• What you will do: Below are entries; output exactly the lines from the one with "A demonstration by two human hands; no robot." to the one with "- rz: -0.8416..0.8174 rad", both included, and nothing else.

(Stored records)
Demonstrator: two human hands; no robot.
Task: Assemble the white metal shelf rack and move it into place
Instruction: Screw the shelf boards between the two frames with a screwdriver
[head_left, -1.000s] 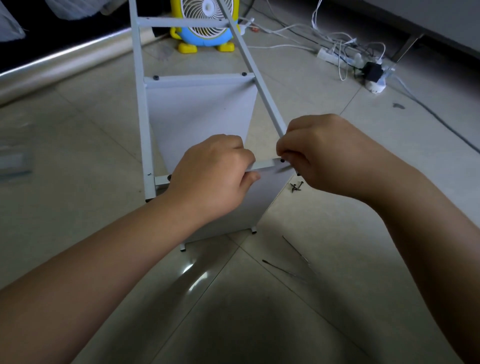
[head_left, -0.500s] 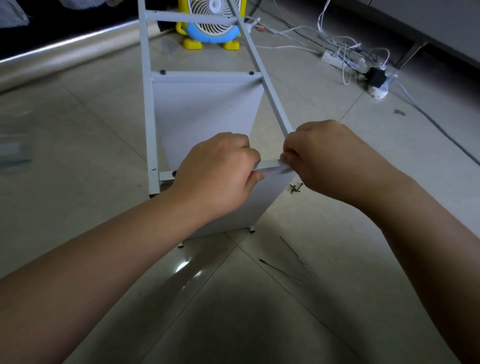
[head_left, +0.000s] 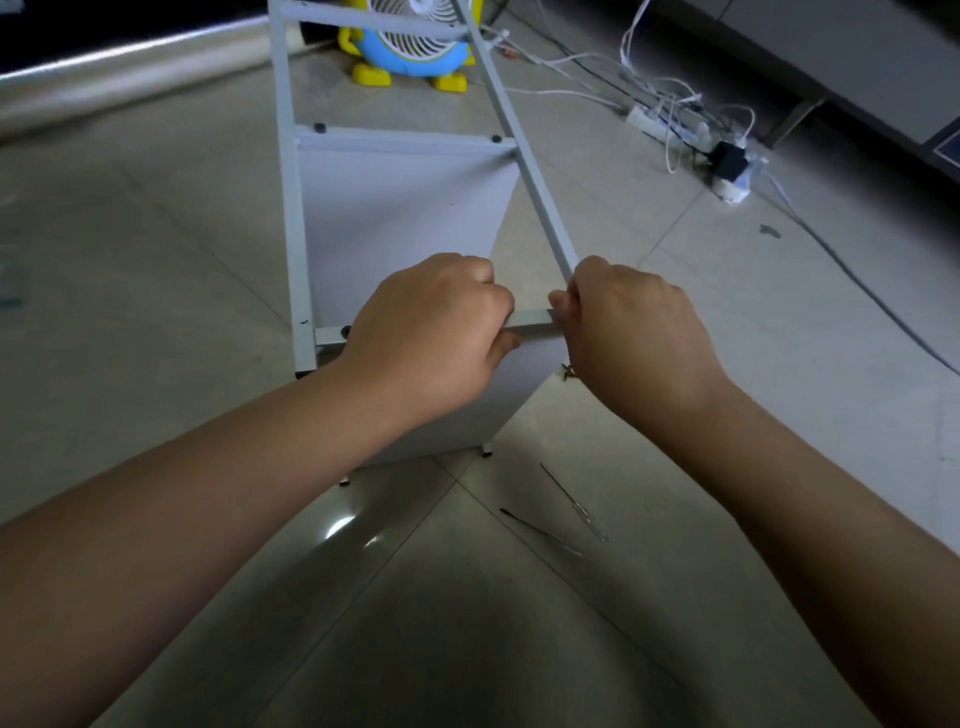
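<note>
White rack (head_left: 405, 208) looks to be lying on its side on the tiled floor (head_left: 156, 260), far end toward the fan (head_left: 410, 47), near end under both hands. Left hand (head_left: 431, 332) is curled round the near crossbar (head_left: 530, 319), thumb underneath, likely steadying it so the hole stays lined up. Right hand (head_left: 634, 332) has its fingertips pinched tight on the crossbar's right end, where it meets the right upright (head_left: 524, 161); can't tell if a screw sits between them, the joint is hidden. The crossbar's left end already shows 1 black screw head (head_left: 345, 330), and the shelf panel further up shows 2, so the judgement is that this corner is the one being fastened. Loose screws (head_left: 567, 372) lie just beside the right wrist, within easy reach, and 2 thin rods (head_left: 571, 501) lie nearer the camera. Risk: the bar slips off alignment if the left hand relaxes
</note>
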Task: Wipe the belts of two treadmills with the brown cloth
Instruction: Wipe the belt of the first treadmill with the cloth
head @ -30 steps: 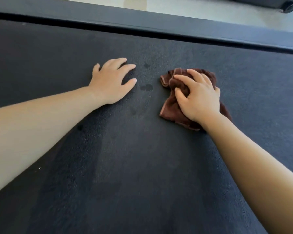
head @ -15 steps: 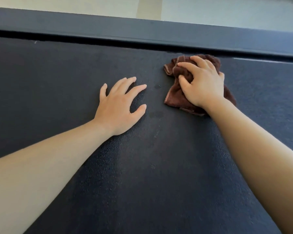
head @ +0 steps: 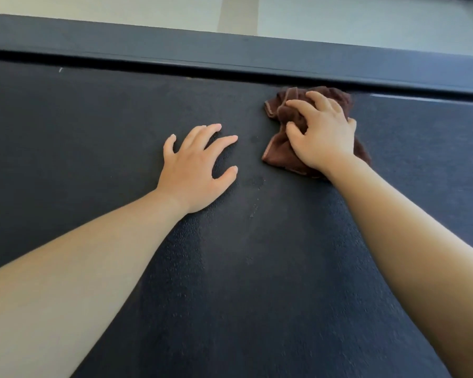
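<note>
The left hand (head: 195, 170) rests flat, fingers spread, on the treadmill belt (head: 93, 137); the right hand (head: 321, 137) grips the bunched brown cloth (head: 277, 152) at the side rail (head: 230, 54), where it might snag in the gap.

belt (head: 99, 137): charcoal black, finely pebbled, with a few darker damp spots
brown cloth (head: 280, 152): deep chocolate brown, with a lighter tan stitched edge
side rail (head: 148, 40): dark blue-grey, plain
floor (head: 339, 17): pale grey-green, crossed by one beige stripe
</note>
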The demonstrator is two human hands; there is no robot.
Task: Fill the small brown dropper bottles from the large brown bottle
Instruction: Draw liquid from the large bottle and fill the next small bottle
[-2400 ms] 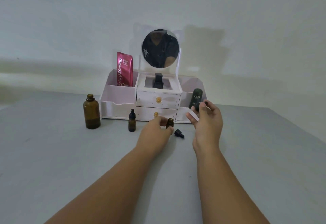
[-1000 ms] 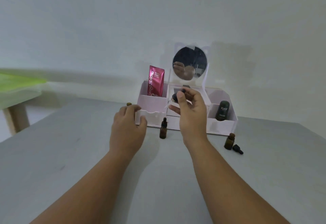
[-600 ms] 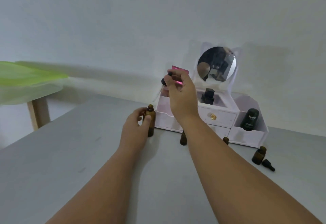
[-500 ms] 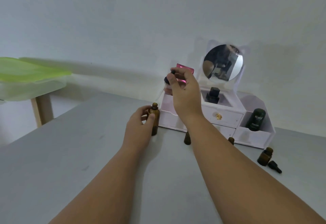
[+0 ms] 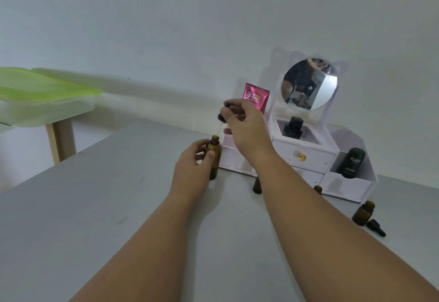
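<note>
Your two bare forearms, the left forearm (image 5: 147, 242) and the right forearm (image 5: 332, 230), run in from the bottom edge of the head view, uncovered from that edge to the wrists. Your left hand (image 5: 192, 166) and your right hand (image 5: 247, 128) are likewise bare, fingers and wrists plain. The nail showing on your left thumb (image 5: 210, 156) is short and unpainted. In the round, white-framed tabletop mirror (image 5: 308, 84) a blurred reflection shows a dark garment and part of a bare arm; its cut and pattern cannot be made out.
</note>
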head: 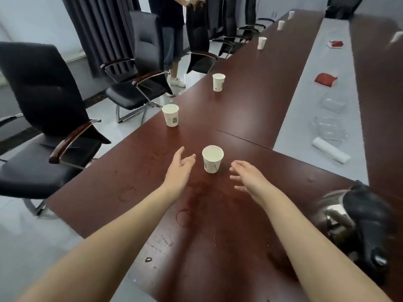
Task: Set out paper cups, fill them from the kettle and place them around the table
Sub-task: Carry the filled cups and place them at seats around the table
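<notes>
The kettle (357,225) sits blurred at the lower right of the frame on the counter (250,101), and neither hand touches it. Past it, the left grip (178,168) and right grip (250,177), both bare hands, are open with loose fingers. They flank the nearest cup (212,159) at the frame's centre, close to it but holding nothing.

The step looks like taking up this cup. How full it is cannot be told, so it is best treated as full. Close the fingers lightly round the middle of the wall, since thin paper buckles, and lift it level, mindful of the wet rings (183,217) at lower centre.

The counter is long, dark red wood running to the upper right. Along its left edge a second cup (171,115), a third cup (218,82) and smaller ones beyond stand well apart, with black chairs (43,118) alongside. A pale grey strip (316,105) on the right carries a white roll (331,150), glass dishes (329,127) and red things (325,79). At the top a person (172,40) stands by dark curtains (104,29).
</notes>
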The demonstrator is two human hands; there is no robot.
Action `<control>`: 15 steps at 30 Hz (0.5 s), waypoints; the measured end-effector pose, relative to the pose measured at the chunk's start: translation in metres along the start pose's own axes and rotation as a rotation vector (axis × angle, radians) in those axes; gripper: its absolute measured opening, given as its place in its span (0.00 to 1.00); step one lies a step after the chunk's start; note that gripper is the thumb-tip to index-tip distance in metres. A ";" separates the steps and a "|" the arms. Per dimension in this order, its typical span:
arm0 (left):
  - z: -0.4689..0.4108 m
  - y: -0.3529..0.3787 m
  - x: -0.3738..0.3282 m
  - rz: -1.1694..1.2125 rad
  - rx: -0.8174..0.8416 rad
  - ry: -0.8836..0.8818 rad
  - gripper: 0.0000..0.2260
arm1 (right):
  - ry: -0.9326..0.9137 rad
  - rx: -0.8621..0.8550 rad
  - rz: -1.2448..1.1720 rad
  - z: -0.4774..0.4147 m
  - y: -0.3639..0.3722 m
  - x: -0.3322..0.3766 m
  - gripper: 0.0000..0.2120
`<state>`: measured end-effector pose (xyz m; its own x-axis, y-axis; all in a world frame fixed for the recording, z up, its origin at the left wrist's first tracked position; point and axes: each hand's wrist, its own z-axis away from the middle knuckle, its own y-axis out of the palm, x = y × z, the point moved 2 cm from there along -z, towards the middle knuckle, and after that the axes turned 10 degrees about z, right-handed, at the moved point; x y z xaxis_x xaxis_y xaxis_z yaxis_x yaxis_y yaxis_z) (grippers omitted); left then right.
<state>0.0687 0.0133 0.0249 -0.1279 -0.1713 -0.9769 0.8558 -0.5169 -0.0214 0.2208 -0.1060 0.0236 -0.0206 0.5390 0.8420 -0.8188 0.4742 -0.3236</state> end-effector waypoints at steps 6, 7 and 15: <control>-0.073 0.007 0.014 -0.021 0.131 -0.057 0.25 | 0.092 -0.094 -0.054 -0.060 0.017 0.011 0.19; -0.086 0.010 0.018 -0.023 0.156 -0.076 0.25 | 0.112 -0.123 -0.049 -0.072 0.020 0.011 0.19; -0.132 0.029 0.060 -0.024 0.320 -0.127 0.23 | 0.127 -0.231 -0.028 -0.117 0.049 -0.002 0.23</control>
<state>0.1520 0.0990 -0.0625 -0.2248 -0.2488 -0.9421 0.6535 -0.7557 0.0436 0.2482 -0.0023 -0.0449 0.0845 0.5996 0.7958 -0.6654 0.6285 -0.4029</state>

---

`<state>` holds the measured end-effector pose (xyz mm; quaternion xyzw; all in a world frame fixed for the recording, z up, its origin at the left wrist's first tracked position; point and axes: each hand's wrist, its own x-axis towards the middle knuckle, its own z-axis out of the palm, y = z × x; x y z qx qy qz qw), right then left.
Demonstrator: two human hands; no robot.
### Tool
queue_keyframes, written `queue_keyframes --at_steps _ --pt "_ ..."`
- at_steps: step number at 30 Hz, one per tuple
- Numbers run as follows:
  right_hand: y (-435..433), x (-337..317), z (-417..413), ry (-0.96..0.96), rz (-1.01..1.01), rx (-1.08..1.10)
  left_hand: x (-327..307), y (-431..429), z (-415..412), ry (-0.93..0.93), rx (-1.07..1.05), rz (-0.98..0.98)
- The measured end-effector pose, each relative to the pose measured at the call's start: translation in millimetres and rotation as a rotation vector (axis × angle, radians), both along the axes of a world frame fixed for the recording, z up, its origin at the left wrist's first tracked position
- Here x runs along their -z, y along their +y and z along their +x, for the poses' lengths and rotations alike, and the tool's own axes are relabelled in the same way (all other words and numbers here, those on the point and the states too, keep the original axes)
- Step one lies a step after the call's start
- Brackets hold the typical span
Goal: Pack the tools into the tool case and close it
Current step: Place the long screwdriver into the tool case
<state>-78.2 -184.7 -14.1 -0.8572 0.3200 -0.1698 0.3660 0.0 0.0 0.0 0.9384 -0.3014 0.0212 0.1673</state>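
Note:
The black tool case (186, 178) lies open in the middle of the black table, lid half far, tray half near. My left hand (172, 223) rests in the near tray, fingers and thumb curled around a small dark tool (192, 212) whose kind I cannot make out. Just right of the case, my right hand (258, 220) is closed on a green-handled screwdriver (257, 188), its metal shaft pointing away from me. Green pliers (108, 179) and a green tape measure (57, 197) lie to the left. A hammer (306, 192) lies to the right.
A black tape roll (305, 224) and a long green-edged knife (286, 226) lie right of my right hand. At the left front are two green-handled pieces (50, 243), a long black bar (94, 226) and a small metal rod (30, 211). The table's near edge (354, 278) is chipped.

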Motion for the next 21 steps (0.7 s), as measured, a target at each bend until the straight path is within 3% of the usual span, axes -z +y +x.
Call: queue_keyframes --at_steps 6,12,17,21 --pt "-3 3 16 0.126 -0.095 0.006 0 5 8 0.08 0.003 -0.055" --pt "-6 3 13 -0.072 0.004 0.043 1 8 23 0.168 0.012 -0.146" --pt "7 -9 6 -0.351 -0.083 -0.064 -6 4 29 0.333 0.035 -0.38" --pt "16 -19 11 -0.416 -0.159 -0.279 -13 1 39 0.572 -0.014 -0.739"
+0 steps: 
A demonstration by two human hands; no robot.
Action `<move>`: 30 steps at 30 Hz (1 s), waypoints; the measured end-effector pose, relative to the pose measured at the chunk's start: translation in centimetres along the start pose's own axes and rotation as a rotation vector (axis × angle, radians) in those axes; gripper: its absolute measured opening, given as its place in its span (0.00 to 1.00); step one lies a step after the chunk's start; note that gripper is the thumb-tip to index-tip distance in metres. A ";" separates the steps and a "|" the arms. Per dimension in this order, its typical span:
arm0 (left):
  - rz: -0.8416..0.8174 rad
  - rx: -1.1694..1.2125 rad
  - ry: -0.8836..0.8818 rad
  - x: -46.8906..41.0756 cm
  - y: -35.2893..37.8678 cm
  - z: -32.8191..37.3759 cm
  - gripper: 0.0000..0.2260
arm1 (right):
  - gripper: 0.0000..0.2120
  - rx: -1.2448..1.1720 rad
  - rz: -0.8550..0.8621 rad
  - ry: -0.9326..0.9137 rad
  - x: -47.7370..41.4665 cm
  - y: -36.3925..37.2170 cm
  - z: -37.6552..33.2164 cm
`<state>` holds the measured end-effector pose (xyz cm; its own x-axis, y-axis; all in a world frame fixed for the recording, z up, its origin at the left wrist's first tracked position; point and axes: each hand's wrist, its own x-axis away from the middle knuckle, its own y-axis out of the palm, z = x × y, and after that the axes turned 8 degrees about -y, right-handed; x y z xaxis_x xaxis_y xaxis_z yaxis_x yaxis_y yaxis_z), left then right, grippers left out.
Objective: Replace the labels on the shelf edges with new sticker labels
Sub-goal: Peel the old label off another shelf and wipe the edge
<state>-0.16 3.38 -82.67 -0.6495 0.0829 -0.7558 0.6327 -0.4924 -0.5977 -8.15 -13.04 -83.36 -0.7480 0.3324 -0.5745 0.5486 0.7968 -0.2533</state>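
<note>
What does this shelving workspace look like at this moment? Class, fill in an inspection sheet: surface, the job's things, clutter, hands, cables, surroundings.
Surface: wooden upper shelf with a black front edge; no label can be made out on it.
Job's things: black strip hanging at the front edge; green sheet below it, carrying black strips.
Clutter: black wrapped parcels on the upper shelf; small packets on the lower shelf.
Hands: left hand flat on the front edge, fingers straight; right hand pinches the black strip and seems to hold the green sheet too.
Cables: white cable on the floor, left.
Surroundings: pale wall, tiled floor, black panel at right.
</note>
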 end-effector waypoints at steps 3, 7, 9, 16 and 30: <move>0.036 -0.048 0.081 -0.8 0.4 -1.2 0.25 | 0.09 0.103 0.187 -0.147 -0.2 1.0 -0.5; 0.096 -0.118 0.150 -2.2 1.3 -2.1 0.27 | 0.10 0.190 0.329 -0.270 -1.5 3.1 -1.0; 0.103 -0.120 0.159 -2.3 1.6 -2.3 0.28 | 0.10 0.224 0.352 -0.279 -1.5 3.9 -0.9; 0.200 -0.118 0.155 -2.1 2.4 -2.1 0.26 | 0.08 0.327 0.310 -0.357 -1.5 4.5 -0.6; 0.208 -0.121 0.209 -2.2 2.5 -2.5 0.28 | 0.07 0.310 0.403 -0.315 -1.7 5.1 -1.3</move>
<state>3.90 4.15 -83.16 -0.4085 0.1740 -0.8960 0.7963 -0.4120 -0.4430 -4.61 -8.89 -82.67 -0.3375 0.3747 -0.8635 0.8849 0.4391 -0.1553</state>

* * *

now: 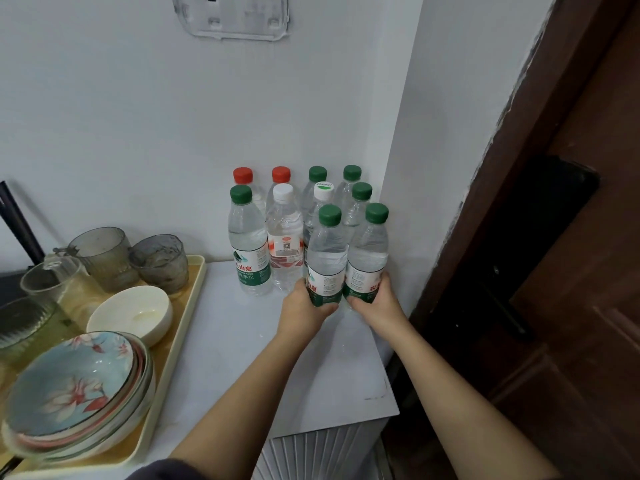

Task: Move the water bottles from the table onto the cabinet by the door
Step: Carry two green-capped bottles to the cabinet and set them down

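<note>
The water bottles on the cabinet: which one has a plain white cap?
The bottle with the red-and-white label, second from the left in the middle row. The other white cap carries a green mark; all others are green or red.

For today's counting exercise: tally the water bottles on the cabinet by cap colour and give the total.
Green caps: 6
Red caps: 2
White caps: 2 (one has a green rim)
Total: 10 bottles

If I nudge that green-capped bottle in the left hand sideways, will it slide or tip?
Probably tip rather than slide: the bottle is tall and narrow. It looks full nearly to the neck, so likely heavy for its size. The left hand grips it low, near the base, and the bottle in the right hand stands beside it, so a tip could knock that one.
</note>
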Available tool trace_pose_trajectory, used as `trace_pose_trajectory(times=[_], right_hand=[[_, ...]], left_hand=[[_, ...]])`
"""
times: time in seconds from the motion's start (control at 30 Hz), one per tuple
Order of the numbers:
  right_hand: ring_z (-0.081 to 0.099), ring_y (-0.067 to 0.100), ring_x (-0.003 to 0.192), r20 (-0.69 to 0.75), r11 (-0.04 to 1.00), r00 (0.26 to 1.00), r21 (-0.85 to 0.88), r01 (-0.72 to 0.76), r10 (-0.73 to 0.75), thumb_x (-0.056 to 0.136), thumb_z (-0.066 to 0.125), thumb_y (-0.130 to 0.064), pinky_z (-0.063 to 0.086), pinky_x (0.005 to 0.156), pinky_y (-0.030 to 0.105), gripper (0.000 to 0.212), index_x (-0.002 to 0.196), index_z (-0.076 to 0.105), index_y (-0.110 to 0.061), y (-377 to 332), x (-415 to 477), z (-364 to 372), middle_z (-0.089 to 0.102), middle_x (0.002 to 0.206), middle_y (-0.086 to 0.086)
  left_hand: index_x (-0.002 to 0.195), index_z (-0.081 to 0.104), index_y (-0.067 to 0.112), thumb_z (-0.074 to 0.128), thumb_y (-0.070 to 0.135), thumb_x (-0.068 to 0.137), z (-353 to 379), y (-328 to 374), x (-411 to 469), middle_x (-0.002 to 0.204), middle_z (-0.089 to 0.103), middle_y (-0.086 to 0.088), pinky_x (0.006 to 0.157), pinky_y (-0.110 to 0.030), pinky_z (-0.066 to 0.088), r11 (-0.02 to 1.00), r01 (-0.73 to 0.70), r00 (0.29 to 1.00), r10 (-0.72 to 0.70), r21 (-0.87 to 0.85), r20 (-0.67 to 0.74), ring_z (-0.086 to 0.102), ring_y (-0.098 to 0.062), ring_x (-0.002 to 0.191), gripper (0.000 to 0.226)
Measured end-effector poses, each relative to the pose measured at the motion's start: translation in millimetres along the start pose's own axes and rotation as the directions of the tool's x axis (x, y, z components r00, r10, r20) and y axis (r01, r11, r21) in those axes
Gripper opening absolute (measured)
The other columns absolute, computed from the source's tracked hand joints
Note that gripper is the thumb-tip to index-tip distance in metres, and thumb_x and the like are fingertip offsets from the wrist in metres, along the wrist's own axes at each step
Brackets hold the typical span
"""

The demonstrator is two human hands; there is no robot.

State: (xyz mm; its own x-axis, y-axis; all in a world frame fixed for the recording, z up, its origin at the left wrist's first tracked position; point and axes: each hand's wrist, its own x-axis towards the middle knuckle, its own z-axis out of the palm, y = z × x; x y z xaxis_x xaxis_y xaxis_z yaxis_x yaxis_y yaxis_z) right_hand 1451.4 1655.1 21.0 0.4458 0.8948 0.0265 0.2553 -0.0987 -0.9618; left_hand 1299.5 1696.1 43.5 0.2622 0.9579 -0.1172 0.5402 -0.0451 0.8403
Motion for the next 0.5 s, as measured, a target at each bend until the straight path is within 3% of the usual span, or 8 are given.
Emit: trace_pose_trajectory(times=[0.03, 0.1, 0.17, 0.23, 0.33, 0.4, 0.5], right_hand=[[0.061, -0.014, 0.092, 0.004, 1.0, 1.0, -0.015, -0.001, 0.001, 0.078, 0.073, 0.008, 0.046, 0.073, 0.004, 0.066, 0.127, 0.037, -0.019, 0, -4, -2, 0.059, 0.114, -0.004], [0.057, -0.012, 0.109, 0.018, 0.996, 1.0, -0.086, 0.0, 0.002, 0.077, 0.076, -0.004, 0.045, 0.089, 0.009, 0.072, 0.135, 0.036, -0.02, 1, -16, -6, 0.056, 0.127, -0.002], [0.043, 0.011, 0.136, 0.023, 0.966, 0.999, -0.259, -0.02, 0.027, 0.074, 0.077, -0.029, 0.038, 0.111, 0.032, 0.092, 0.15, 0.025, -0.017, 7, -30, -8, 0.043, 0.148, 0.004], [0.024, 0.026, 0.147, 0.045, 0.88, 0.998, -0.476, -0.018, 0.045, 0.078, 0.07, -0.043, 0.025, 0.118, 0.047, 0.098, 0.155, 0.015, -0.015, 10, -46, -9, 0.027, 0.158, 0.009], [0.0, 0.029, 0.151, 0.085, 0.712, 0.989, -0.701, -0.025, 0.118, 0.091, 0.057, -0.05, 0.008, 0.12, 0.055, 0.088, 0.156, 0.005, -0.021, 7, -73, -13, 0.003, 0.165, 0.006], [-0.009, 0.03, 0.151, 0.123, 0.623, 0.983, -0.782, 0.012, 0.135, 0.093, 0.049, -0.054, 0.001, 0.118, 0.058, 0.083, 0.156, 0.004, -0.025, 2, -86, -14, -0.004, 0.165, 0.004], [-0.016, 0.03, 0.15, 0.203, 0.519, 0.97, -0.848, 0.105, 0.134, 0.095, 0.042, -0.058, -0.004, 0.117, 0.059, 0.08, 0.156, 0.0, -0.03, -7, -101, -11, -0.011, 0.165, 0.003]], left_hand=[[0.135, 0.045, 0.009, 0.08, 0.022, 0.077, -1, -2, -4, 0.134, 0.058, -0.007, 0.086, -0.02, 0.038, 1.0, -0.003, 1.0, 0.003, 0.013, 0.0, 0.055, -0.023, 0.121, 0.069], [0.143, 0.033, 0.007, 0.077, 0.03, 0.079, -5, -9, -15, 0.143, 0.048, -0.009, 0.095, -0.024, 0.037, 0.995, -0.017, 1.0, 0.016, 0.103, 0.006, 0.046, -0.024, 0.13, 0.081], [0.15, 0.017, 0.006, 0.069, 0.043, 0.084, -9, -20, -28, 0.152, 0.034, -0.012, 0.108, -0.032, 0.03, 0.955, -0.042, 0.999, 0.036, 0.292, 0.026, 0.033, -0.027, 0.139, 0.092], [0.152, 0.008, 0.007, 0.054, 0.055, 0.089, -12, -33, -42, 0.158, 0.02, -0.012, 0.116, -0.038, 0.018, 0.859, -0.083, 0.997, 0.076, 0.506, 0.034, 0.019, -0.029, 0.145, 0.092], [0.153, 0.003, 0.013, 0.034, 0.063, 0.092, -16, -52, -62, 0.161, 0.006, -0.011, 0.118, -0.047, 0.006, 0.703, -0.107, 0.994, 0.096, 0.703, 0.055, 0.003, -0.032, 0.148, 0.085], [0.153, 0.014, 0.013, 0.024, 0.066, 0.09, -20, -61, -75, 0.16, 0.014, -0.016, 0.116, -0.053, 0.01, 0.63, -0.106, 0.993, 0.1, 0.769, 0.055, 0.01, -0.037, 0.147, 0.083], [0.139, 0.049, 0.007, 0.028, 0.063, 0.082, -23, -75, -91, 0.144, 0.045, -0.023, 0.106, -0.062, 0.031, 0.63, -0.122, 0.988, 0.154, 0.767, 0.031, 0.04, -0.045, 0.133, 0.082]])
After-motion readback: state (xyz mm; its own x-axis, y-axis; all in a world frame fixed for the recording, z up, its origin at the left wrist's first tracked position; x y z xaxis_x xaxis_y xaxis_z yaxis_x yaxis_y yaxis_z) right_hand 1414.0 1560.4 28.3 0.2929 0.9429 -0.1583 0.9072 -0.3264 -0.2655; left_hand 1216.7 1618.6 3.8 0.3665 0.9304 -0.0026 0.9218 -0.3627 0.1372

• Task answer:
A demonstration by two human hands; no robot.
Action `<move>`: 30 steps at 30 Hz (1 s), waypoints; the measured end-effector pose, relative to the pose measured at the chunk's start: translation in centimetres along the start pose's own axes and rotation as a rotation vector (axis × angle, radians) in those axes; gripper: its absolute measured opening, given as its place in its span (0.00 to 1.00); step one lies a step after the chunk's start; note that gripper is the thumb-tip to index-tip distance in metres. A ";" separates the steps and a "|" the arms. Per dimension in this order, its typical span:
arm0 (left):
  - rz: -0.8416..0.8174 rad

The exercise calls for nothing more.